The problem:
Going down the listing below, print exactly each line from the one with "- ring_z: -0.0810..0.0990" up to and including the one with "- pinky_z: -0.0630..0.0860", and skip the rest.

Top of Supplied records

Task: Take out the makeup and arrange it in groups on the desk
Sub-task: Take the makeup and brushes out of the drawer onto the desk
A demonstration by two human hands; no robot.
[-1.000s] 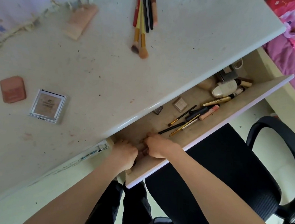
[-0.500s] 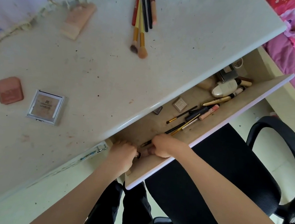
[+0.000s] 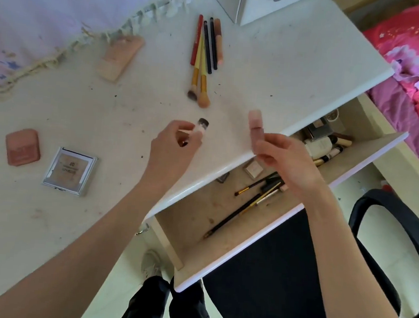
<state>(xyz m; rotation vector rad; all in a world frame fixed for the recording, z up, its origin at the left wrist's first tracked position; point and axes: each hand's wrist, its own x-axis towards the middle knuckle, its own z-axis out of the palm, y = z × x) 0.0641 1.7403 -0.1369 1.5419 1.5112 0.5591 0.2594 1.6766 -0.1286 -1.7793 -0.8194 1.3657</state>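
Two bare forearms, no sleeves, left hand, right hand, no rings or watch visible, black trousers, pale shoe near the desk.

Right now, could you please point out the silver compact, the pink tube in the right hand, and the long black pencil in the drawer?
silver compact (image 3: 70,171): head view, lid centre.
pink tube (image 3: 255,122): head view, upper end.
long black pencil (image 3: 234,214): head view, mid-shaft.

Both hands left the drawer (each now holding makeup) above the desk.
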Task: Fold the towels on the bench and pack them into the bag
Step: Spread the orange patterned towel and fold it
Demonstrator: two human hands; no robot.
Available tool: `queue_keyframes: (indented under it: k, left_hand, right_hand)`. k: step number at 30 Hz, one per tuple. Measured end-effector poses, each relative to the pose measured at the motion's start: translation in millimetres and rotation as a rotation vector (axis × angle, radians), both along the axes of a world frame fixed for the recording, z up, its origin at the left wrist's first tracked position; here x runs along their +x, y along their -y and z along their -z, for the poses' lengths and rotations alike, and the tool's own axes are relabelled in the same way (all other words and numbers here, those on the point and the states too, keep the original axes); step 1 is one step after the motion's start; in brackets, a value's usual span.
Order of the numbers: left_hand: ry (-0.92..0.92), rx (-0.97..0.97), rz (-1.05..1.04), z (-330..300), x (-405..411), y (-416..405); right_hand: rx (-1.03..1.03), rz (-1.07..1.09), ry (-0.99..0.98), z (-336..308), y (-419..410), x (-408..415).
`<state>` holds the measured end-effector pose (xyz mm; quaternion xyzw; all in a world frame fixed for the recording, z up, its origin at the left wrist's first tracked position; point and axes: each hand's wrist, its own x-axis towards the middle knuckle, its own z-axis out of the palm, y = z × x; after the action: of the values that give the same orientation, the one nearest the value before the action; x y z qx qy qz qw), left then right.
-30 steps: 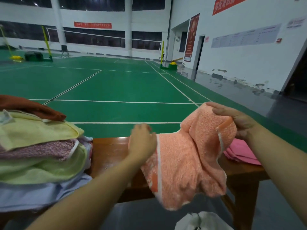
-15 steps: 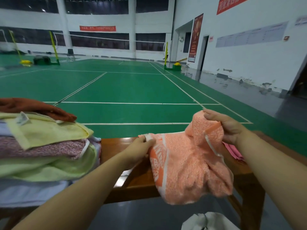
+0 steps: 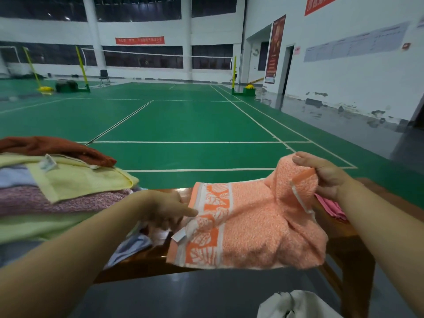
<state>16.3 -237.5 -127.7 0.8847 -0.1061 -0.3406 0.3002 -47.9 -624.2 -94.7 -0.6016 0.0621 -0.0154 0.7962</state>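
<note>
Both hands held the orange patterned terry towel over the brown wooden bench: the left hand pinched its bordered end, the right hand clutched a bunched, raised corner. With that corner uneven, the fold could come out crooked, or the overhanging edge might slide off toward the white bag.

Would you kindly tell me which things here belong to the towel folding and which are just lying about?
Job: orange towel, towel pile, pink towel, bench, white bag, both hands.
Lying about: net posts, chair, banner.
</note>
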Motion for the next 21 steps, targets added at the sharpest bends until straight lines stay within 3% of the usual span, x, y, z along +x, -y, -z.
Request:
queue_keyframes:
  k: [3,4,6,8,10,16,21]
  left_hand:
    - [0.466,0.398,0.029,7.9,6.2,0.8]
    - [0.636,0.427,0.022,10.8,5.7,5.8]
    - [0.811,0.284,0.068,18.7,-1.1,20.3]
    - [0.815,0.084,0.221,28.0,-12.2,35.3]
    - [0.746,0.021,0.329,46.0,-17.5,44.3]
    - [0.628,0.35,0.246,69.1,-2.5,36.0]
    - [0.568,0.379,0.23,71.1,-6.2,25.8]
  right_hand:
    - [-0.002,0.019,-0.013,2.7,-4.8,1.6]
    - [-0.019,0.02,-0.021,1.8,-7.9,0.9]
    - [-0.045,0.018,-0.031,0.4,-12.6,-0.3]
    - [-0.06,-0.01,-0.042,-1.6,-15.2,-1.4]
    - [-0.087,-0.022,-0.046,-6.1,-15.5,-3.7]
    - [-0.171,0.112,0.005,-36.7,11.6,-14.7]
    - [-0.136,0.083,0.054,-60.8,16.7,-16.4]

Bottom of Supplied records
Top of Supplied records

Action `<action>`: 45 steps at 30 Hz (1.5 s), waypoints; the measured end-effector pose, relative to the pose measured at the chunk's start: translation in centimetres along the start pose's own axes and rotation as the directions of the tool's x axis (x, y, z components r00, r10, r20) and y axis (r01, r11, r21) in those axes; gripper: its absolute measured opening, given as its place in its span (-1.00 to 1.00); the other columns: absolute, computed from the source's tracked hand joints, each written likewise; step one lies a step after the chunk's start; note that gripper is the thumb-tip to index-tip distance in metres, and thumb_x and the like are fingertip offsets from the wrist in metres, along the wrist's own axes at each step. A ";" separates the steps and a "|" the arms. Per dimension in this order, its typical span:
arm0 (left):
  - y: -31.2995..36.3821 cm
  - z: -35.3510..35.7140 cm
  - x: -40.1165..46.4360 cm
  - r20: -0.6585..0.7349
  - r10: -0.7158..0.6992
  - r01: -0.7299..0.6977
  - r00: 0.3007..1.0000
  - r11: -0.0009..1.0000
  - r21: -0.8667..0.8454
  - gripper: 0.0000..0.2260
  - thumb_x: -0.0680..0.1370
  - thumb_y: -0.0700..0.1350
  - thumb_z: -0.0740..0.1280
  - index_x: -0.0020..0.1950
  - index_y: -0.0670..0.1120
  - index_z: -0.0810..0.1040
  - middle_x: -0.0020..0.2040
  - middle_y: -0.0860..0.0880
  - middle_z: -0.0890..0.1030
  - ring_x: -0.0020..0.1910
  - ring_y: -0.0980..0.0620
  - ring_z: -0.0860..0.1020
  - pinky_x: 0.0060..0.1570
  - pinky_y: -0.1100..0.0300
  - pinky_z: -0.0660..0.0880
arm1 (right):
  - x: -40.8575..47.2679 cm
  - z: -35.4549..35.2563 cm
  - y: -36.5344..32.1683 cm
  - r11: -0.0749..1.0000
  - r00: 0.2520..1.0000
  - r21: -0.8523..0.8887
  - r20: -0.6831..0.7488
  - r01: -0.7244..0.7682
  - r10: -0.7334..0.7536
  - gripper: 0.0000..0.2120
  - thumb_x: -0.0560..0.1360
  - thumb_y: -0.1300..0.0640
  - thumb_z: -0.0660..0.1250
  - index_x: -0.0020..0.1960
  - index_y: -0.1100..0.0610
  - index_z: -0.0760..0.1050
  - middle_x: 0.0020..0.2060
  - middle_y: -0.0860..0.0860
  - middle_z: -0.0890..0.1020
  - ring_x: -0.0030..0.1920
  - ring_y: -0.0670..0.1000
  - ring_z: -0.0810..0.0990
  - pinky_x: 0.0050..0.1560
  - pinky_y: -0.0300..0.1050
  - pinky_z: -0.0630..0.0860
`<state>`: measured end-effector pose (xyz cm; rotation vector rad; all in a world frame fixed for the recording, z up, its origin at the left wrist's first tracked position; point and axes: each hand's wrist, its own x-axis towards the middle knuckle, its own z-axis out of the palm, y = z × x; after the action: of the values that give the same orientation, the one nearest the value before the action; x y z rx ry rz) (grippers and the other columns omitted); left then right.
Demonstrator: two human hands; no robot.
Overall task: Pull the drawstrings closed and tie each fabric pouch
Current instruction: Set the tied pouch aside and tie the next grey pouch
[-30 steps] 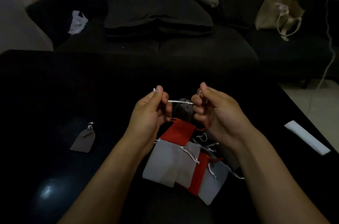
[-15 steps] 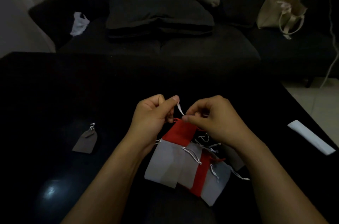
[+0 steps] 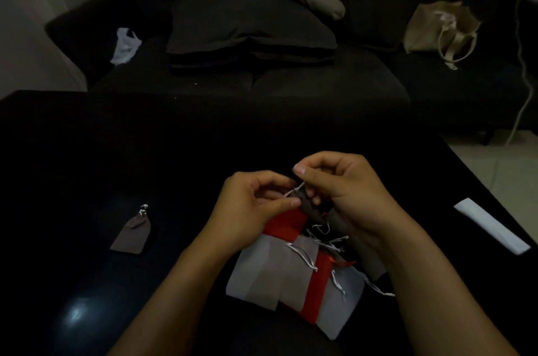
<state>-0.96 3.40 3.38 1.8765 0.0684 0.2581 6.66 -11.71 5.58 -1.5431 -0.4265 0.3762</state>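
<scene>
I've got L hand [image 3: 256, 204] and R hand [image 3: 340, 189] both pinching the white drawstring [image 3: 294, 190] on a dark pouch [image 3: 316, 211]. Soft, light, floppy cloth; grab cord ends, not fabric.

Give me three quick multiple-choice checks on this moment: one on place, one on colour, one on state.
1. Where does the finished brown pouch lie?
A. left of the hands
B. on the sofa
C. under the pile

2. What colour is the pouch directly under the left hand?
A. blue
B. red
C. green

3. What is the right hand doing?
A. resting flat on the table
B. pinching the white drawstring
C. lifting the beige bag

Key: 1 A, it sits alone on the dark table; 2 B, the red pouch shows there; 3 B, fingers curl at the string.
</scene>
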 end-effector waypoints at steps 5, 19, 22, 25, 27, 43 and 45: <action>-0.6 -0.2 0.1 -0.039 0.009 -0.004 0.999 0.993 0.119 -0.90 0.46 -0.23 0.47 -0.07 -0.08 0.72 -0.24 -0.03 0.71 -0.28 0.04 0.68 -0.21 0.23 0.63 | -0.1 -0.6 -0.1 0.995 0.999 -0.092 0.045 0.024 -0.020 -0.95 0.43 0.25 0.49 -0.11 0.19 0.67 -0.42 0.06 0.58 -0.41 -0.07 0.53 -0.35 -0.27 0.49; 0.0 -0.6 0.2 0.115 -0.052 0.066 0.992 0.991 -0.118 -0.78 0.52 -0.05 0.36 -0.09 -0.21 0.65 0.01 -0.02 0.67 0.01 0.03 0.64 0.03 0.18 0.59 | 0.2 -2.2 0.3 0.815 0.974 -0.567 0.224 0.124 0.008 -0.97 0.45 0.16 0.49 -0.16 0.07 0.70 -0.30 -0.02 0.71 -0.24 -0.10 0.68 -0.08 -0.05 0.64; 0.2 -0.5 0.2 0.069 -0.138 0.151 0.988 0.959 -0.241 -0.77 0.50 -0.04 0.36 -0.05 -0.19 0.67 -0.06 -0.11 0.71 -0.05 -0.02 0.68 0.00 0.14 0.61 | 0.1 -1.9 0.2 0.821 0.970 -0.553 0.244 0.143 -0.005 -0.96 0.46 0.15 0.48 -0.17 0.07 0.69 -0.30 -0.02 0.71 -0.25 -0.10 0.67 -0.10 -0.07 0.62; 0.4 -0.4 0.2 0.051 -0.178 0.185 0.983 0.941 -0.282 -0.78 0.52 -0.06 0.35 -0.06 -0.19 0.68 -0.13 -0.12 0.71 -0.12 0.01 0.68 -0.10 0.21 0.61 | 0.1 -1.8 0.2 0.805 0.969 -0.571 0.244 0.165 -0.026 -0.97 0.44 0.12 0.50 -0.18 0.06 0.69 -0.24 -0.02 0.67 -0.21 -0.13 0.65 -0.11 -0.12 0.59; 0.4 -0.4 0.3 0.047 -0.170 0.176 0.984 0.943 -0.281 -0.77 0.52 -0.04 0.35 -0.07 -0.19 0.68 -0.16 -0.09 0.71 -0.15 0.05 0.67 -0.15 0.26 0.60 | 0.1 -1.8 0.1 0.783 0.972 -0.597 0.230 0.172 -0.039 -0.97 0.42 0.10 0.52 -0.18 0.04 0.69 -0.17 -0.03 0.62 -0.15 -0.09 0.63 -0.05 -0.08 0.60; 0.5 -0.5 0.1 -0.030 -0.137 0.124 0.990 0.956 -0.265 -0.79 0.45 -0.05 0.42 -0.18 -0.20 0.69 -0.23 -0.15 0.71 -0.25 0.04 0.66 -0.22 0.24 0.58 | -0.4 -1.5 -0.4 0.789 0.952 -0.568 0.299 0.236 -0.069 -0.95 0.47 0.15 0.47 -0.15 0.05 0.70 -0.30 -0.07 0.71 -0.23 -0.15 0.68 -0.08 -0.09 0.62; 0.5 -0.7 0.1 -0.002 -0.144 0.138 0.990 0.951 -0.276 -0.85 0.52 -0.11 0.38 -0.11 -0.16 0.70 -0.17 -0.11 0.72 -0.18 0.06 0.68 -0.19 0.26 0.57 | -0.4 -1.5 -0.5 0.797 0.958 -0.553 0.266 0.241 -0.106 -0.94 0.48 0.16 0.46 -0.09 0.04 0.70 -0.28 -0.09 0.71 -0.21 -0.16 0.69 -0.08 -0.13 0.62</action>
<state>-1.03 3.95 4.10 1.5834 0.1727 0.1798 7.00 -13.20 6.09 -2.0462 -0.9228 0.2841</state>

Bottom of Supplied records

Solved exercise:
  - ring_z: -0.0810..0.0990
  - pinky_x: 0.0050..0.1560
  - pinky_y: -0.0300..0.1050
  - pinky_z: -0.0630..0.0860

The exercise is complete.